Task prompt:
Repeat the material exactly, leaving no line out.

Segment Start: Data block

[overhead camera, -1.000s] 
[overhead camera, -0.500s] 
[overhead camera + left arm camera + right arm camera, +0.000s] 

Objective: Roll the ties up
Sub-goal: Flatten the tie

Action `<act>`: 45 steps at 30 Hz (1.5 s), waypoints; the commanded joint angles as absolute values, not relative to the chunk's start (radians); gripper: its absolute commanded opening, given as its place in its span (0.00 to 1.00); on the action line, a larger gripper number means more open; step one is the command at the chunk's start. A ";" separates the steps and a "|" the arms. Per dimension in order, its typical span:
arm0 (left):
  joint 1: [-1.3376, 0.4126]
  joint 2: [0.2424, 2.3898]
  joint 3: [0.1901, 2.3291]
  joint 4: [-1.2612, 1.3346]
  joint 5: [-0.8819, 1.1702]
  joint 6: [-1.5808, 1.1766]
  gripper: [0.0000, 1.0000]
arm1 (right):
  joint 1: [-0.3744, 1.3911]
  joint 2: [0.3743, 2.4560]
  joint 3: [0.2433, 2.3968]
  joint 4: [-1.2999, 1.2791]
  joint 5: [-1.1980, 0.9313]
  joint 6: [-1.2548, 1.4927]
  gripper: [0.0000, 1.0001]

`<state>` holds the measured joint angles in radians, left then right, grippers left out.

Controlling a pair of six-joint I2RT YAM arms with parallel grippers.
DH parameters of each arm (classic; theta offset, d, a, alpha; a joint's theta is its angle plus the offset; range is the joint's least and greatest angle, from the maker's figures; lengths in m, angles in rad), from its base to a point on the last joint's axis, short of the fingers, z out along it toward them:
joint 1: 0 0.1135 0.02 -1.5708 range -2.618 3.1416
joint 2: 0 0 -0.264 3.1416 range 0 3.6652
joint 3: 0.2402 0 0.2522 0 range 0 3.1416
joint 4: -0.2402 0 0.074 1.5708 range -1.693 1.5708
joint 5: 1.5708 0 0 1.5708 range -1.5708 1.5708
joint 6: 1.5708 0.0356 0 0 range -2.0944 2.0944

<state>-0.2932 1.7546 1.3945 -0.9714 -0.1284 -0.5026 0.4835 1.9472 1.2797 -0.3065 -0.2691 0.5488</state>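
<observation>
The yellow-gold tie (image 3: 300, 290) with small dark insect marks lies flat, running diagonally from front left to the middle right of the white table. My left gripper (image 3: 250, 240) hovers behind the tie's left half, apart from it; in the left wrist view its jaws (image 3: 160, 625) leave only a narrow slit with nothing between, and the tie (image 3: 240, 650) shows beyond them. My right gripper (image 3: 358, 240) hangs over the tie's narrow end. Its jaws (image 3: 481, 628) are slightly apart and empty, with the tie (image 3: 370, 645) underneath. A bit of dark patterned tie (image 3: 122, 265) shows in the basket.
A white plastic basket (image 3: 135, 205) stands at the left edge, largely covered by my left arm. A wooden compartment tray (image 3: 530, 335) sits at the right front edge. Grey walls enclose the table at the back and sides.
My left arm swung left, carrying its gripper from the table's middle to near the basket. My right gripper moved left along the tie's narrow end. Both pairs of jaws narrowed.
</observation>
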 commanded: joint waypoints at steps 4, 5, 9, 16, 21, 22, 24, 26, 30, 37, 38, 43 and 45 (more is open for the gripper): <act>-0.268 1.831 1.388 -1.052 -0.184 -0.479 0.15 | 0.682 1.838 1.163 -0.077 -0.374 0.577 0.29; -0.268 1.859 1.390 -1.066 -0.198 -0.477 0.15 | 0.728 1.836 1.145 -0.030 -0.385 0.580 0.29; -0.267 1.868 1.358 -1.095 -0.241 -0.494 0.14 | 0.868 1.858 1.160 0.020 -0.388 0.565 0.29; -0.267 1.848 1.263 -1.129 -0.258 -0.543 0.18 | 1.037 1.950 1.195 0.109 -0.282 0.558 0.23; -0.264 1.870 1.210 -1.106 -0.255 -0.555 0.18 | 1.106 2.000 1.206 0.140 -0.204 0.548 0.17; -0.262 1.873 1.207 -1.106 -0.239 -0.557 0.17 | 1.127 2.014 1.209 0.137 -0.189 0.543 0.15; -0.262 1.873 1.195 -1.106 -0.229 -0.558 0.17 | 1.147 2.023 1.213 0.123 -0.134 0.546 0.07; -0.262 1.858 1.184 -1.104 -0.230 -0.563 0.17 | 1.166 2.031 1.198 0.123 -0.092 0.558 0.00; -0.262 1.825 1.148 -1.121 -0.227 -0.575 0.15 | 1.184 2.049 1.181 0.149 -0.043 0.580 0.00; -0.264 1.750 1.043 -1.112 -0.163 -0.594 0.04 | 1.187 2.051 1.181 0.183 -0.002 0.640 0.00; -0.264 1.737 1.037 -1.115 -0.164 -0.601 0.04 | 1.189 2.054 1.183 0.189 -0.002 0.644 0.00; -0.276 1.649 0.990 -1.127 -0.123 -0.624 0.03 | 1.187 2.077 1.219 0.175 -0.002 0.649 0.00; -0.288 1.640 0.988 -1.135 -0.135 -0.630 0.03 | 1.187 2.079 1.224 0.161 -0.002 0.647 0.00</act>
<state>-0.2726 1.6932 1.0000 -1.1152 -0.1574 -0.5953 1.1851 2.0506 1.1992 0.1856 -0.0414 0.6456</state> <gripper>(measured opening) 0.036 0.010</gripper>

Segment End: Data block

Solution to the exercise:
[overhead camera, -1.000s] 
[overhead camera, -0.500s] 
[overhead camera + left arm camera + right arm camera, +0.000s] 

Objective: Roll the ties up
Sub-goal: Flatten the tie

Action `<act>`: 45 steps at 30 Hz (1.5 s), waypoints; the commanded joint angles as absolute values, not relative to the chunk's start (radians); gripper: its absolute commanded opening, given as its place in its span (0.00 to 1.00); on the action line, a larger gripper number means more open; step one is the command at the chunk's start. A ";" separates the steps and a "|" the arms. Per dimension in order, its typical span:
arm0 (left):
  joint 1: [-1.3376, 0.4126]
  joint 2: [0.2424, 2.3898]
  joint 3: [0.1901, 2.3291]
  joint 4: [-1.2612, 1.3346]
  joint 5: [-0.8819, 1.1702]
  joint 6: [-1.5808, 1.1766]
  gripper: [0.0000, 1.0000]
arm1 (right):
  joint 1: [-0.3744, 1.3911]
  joint 2: [0.3743, 2.4560]
  joint 3: [0.2433, 2.3968]
  joint 4: [-1.2999, 1.2791]
  joint 5: [-1.1980, 0.9313]
  joint 6: [-1.2548, 1.4927]
  gripper: [0.0000, 1.0001]

`<state>` holds the measured joint angles in radians, left then right, grippers left out.

Controlling a pair of six-joint I2RT YAM arms with parallel grippers.
DH parameters of each arm (classic; theta offset, d, a, alpha; a joint's theta is its angle plus the offset; range is the joint's least and greatest angle, from the maker's figures; lengths in m, angles in rad), from its base to a point on the last joint's axis, short of the fingers, z out along it toward them:
joint 1: 0 0.1135 0.02 -1.5708 range -2.618 3.1416
joint 2: 0 0 -0.264 3.1416 range 0 3.6652
joint 3: 0.2402 0 0.2522 0 range 0 3.1416
joint 4: -0.2402 0 0.074 1.5708 range -1.693 1.5708
joint 5: 1.5708 0 0 1.5708 range -1.5708 1.5708
joint 6: 1.5708 0.0356 0 0 range -2.0944 2.0944

<state>-0.2932 1.7546 1.3945 -0.9714 -0.1284 -0.5026 0.4835 1.9472 1.2797 -0.3065 -0.2691 0.5488</state>
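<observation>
The yellow-gold tie (image 3: 300, 290) with small dark insect marks lies flat, running diagonally from front left to the middle right of the white table. My left gripper (image 3: 250, 240) hovers behind the tie's left half, apart from it; in the left wrist view its jaws (image 3: 160, 625) leave only a narrow slit with nothing between, and the tie (image 3: 240, 650) shows beyond them. My right gripper (image 3: 358, 240) hangs over the tie's narrow end. Its jaws (image 3: 481, 628) are slightly apart and empty, with the tie (image 3: 370, 645) underneath. A bit of dark patterned tie (image 3: 122, 265) shows in the basket.
A white plastic basket (image 3: 135, 205) stands at the left edge, largely covered by my left arm. A wooden compartment tray (image 3: 530, 335) sits at the right front edge. Grey walls enclose the table at the back and sides.
My left arm swung left, carrying its gripper from the table's middle to near the basket. My right gripper moved left along the tie's narrow end. Both pairs of jaws narrowed.
</observation>
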 commanded: joint waypoints at steps 4, 5, 9, 16, 21, 22, 24, 26, 30, 37, 38, 43 and 45 (more is open for the gripper): <act>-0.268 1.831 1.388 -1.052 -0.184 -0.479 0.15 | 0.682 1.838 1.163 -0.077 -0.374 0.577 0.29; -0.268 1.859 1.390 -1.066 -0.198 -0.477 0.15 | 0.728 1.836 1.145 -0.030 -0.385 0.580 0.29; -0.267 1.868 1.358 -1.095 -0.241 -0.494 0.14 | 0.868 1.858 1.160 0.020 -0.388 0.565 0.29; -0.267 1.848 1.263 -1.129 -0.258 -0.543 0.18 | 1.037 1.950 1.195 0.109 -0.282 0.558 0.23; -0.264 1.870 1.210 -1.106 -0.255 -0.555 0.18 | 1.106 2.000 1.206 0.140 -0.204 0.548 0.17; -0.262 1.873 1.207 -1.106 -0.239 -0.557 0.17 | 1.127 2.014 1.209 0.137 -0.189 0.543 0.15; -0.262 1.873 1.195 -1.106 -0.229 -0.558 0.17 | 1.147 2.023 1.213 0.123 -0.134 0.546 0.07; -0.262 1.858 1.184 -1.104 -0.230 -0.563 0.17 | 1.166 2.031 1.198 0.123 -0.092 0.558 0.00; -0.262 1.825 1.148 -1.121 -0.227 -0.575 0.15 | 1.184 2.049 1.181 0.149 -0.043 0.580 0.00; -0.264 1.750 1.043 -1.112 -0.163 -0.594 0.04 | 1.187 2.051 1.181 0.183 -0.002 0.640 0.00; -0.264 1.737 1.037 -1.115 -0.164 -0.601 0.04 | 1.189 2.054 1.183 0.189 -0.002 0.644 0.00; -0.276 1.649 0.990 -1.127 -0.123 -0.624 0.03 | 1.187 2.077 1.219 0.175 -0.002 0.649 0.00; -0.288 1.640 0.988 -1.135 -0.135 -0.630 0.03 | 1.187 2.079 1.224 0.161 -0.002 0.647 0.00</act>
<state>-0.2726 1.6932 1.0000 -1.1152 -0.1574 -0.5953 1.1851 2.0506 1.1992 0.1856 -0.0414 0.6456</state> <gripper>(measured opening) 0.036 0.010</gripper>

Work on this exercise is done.